Exercise –
From first line to last, write out the data precisely as shown.

Supplied data –
◆ ◆ ◆ ◆ ◆ ◆ ◆
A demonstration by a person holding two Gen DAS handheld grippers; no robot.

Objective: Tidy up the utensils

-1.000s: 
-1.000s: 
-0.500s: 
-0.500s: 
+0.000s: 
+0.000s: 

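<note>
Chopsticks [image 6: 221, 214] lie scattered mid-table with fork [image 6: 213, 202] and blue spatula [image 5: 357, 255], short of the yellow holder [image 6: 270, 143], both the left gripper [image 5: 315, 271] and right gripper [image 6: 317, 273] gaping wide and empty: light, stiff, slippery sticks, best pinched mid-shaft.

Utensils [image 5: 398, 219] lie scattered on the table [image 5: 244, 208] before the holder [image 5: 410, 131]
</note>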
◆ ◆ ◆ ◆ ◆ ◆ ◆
Output for this task –
A demonstration by a person holding two Gen DAS handheld grippers; no robot.

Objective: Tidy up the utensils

-1.000s: 
-1.000s: 
-0.500s: 
-0.500s: 
+0.000s: 
+0.000s: 

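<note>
Chopsticks [image 6: 221, 214] lie scattered mid-table with fork [image 6: 213, 202] and blue spatula [image 5: 357, 255], short of the yellow holder [image 6: 270, 143], both the left gripper [image 5: 315, 271] and right gripper [image 6: 317, 273] gaping wide and empty: light, stiff, slippery sticks, best pinched mid-shaft.

Utensils [image 5: 398, 219] lie scattered on the table [image 5: 244, 208] before the holder [image 5: 410, 131]
</note>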

The exercise has been carried out in full.